[Extracted data entries]
************

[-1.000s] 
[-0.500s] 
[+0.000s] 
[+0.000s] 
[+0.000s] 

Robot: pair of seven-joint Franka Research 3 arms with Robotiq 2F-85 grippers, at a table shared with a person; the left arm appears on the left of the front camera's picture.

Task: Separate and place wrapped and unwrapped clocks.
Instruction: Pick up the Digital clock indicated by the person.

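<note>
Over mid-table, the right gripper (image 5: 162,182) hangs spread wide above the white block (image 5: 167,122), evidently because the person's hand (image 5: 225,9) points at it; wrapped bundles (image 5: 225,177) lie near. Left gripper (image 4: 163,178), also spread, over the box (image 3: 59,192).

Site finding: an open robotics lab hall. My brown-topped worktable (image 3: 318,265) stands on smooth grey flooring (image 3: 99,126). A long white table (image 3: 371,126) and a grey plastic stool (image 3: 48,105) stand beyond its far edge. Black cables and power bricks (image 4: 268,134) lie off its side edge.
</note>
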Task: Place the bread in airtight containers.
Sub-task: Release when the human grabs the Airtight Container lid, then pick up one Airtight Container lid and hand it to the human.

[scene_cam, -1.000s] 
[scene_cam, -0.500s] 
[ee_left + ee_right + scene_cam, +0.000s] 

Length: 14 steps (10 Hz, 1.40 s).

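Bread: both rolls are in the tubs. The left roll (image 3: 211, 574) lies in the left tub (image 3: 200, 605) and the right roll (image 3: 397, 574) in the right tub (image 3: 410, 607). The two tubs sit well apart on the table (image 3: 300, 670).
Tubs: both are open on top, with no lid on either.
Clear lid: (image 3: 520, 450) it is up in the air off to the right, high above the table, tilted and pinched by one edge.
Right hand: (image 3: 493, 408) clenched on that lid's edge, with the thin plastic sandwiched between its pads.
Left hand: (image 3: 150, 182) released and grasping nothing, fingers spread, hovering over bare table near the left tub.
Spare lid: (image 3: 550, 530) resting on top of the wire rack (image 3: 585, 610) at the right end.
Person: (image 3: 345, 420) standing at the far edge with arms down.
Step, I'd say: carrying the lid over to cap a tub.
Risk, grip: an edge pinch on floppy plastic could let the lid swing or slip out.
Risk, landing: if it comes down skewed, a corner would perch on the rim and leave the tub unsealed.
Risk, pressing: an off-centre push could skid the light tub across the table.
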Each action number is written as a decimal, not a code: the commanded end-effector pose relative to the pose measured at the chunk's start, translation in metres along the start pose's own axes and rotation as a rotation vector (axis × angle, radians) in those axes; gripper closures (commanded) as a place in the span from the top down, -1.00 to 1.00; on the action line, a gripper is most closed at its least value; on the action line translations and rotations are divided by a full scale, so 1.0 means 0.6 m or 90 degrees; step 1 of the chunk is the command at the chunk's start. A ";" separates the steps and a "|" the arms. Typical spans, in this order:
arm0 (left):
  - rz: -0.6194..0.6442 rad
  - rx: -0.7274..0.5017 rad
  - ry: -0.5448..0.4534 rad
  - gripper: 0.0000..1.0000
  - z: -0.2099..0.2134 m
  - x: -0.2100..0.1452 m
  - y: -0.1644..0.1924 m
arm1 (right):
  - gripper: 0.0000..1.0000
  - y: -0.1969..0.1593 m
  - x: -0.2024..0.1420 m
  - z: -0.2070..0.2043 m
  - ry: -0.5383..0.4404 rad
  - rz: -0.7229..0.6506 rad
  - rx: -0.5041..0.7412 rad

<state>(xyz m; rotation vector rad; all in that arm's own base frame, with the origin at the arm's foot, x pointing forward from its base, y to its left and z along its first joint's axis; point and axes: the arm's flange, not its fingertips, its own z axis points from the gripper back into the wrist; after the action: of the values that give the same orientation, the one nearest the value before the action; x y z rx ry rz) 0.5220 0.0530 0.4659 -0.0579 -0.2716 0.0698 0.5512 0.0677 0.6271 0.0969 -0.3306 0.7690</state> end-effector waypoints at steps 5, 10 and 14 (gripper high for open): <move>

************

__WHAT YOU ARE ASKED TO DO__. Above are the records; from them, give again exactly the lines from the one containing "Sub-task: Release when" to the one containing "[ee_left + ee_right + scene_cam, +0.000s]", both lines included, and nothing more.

__ANSWER__.
Sub-task: Release when the human grabs the Airtight Container lid, then pick up one Airtight Container lid and hand it to the human.

[scene_cam, -1.000s] 
[scene_cam, -0.500s] 
[ee_left + ee_right + scene_cam, +0.000s] 

With this, the answer is done.